TO DO = Quote the listing below word for word, stopping after the line that contains "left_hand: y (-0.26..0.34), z".
(COLLECTED MATERIAL Opens)
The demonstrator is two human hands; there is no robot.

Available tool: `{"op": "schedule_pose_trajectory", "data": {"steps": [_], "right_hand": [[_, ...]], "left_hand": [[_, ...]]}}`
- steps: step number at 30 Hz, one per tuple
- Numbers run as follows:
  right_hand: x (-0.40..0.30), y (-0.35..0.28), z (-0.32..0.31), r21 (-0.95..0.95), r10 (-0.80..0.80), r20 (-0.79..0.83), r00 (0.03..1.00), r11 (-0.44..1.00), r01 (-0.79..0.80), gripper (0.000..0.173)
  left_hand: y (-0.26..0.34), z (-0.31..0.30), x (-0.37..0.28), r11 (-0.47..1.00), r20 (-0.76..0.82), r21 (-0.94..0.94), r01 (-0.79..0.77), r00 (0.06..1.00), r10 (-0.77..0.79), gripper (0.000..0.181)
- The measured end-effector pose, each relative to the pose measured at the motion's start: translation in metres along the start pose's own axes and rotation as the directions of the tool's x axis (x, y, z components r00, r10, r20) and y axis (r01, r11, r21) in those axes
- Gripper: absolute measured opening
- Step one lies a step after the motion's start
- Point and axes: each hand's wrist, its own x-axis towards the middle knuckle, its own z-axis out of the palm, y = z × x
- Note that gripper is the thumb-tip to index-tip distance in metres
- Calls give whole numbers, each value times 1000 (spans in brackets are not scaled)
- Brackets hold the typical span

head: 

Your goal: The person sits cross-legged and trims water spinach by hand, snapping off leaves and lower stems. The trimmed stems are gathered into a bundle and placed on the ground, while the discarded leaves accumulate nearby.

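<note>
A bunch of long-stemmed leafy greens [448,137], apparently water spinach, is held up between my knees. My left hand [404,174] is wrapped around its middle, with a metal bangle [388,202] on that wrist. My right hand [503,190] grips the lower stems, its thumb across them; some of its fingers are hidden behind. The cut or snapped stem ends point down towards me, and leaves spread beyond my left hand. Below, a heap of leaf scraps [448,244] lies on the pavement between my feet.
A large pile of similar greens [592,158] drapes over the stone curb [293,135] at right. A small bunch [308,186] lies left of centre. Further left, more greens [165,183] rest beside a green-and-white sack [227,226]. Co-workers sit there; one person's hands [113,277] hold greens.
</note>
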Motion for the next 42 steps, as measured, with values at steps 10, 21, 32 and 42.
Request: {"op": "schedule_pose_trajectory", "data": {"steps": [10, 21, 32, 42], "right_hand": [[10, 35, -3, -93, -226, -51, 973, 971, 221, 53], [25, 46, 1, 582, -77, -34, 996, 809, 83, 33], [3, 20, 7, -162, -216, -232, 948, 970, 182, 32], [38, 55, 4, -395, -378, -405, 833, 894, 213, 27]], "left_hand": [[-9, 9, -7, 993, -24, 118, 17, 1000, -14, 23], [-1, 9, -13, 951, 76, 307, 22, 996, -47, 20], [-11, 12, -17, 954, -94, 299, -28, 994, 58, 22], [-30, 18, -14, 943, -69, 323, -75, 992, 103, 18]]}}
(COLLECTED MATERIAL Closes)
TASK ANSWER =
The demonstrator is two human hands; there is no robot.

Available tool: `{"op": "schedule_pose_trajectory", "data": {"steps": [_], "right_hand": [[_, ...]], "left_hand": [[_, ...]]}}`
- steps: step number at 30 Hz, one per tuple
- Numbers run as follows:
  right_hand: x (-0.40..0.30), y (-0.35..0.28), z (-0.32..0.31), r21 (-0.95..0.95), r10 (-0.80..0.80), r20 (-0.79..0.83), r00 (0.03..1.00), r11 (-0.44..1.00), r01 (-0.79..0.80), gripper (0.000..0.173)
  left_hand: y (-0.26..0.34), z (-0.31..0.30), x (-0.37..0.28), r11 (-0.47..1.00), r20 (-0.76..0.82), r21 (-0.94..0.94), r01 (-0.79..0.77), r00 (0.06..1.00), r10 (-0.77..0.79), gripper (0.000..0.181)

Nothing else belongs in the answer.